EXERCISE INSTRUCTIONS: All lines from the opening of the data to the line containing "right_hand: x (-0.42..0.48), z" must be returned unchanged, and only those lines.

(Stored items from a collection)
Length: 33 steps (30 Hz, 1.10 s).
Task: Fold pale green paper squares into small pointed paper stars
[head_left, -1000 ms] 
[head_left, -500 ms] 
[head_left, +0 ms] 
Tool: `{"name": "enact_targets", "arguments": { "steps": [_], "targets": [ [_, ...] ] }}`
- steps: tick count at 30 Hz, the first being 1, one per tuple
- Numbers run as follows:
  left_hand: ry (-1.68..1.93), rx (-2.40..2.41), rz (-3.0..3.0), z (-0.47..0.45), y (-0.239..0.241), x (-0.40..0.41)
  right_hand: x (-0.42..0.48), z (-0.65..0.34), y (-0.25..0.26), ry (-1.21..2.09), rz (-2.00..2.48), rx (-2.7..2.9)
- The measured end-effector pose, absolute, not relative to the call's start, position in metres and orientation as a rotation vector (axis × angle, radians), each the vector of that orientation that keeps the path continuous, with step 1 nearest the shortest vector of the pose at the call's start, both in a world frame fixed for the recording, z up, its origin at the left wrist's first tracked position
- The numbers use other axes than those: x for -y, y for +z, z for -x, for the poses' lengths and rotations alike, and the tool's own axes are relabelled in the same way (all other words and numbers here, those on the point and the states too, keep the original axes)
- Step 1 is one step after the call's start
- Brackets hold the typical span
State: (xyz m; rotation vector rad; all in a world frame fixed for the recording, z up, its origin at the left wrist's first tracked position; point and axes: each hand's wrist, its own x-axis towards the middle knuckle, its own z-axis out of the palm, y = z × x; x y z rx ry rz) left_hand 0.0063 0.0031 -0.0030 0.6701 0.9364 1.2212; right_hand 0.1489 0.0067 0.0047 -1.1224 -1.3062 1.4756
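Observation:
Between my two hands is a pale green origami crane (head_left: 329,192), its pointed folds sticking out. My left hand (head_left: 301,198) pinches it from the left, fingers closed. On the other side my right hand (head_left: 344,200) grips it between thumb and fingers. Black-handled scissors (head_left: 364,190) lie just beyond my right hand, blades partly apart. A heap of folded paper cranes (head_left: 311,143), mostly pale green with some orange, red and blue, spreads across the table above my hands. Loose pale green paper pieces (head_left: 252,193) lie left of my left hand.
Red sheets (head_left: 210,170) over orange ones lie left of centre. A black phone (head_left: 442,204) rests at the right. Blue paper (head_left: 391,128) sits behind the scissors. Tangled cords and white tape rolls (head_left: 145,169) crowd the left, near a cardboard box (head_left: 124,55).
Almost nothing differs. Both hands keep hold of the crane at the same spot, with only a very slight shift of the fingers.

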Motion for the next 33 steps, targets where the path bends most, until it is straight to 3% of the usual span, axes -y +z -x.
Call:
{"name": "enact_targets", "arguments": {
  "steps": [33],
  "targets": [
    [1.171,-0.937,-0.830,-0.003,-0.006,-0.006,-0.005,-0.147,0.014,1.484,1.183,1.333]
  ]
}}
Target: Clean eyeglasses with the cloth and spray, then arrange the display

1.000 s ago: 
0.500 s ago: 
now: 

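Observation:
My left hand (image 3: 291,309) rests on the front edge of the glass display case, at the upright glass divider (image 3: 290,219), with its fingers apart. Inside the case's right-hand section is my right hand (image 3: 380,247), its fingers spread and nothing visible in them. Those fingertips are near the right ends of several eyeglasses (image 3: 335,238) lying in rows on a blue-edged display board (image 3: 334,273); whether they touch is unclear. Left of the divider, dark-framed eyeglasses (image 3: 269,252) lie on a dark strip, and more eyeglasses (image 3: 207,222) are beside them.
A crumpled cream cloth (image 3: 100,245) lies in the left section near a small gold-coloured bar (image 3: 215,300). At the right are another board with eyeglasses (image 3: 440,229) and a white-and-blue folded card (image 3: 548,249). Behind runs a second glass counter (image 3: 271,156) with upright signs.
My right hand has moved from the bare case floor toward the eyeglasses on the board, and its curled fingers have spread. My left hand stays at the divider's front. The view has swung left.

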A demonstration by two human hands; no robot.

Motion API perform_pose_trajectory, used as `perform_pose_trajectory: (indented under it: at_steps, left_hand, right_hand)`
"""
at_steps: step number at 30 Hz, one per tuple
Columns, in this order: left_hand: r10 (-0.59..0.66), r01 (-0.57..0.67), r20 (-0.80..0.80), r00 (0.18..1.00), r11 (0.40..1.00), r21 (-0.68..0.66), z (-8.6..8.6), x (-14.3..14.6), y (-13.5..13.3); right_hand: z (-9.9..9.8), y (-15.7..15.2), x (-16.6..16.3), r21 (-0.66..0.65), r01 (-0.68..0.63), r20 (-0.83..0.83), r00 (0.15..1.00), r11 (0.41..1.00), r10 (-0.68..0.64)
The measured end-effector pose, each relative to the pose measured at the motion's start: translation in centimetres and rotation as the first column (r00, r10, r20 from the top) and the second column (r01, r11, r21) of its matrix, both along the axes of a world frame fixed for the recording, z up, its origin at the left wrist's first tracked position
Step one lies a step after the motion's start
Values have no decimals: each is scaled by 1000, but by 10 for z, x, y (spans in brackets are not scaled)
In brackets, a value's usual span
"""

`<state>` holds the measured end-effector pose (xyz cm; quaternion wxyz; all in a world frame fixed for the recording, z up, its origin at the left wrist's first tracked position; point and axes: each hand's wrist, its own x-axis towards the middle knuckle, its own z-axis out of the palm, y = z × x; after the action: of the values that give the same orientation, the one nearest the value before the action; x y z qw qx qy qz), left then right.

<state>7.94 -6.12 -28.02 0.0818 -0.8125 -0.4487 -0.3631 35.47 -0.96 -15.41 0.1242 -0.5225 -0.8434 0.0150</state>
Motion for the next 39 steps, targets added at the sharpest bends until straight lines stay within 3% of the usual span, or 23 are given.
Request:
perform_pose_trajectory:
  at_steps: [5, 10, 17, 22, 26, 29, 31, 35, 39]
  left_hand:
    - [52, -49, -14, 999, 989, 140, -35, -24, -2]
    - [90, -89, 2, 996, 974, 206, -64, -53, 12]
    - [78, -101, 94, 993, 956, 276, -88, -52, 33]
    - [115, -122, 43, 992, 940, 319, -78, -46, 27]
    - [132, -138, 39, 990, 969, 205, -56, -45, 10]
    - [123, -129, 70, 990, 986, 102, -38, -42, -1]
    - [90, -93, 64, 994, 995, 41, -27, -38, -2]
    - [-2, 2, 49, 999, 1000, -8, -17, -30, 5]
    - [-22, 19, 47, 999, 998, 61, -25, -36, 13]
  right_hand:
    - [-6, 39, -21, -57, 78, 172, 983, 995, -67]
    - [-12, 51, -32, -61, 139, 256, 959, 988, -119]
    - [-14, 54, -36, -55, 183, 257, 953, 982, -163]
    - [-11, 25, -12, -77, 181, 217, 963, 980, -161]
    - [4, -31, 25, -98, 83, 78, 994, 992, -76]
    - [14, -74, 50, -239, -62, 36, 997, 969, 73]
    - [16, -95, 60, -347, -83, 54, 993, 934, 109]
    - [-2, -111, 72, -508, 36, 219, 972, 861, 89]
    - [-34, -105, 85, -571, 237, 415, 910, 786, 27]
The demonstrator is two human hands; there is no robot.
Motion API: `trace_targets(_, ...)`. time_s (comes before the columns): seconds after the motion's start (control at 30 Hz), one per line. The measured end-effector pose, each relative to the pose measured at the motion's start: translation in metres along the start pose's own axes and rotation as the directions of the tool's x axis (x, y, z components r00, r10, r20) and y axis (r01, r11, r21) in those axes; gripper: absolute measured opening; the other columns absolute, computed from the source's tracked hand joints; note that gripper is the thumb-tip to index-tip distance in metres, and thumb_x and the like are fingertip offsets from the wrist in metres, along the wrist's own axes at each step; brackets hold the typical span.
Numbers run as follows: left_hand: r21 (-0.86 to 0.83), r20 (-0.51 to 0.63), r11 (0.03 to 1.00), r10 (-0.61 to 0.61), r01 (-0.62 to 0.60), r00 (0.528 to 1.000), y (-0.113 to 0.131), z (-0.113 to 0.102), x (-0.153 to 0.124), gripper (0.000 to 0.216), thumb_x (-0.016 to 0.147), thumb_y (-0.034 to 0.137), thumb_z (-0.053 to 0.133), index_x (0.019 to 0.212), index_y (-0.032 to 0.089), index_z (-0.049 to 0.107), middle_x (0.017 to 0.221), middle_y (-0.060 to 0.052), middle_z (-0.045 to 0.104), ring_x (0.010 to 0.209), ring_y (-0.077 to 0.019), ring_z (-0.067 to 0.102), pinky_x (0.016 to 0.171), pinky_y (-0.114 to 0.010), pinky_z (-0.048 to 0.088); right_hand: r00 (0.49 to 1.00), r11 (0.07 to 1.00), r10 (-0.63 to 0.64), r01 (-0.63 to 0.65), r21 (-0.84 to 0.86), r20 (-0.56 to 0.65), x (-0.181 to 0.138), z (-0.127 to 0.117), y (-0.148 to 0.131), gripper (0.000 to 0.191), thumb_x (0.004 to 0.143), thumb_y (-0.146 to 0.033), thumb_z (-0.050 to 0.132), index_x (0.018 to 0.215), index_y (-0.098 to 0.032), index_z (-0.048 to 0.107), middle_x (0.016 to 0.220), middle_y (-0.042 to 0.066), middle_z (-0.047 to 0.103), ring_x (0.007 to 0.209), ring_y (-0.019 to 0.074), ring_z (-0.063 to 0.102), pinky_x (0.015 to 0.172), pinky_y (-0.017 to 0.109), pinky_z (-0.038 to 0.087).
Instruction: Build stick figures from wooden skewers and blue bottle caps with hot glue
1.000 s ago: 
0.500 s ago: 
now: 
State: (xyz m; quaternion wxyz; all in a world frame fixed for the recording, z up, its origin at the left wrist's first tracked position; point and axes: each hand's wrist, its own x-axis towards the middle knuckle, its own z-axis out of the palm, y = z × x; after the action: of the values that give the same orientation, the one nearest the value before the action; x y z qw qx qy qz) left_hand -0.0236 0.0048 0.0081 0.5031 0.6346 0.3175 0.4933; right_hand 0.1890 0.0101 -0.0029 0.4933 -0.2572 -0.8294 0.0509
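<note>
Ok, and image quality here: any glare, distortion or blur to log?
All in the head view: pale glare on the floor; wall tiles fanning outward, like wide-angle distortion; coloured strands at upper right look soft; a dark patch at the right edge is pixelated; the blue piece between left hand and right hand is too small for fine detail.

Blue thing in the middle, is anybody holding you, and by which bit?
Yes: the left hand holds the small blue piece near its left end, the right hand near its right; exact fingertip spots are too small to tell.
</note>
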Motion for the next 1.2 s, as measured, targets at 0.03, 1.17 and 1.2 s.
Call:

EXERCISE RESULT:
Length: 33 steps (30 Hz, 1.10 s).
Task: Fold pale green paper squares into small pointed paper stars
[head_left, -1000 ms] 
[head_left, -500 ms] 
[head_left, +0 ms] 
Tool: `{"name": "enact_targets", "arguments": { "steps": [_], "targets": [ [_, ...] ] }}`
- steps: tick count at 30 Hz, the first being 1, one per tuple
- Numbers run as follows:
  left_hand: ry (-1.68..1.93), rx (-2.40..2.41), rz (-3.0..3.0), z (-0.47..0.45), y (-0.239..0.241), x (-0.40..0.41)
  right_hand: x (-0.42..0.48), z (-0.65..0.34), y (-0.25..0.26), ry (-1.21..2.09), rz (-2.00..2.48), rx (-2.7..2.9)

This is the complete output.